Top of INFORMATION SHOWN

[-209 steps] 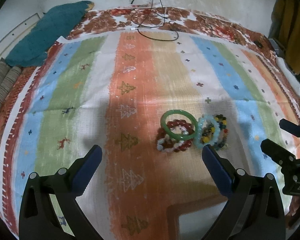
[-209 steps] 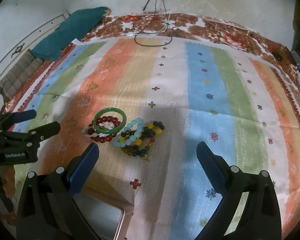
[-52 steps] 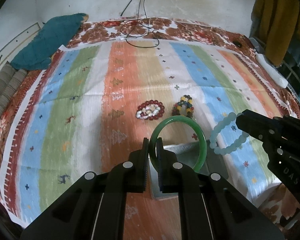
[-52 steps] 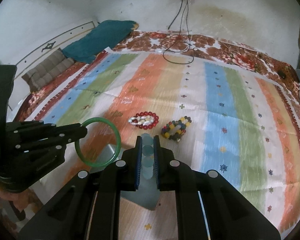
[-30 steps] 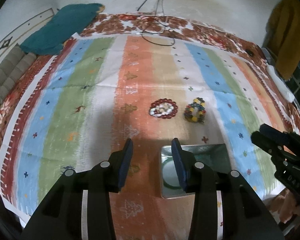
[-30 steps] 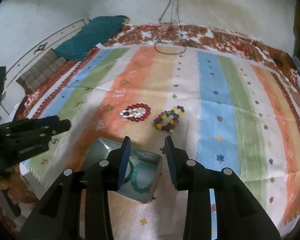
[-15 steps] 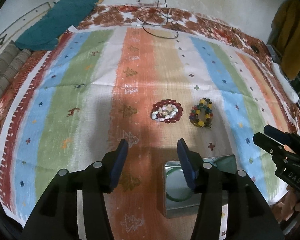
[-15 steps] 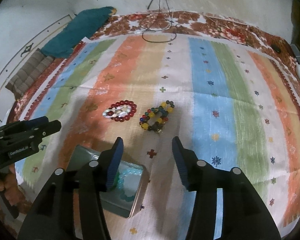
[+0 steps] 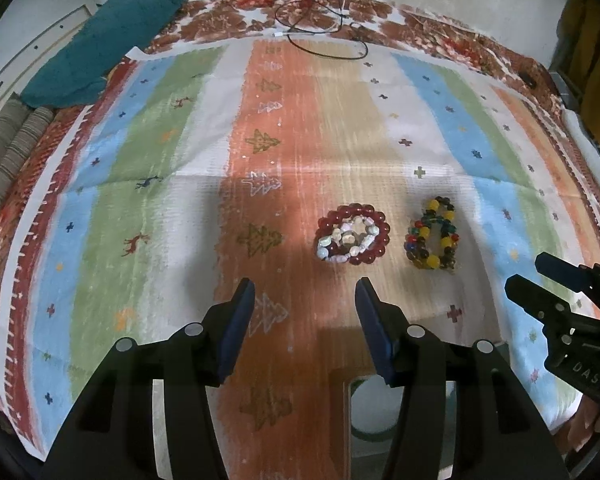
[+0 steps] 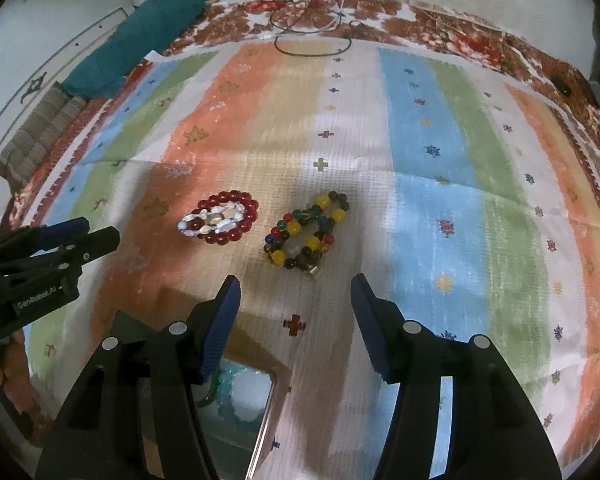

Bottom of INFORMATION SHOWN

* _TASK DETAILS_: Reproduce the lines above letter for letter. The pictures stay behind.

* _WORKED SOLUTION_:
[-209 steps] 
[-209 steps] 
[-52 steps] 
[-52 steps] 
[-30 steps] 
[-30 steps] 
[-15 steps] 
[-15 steps] 
[+0 steps] 
[+0 steps] 

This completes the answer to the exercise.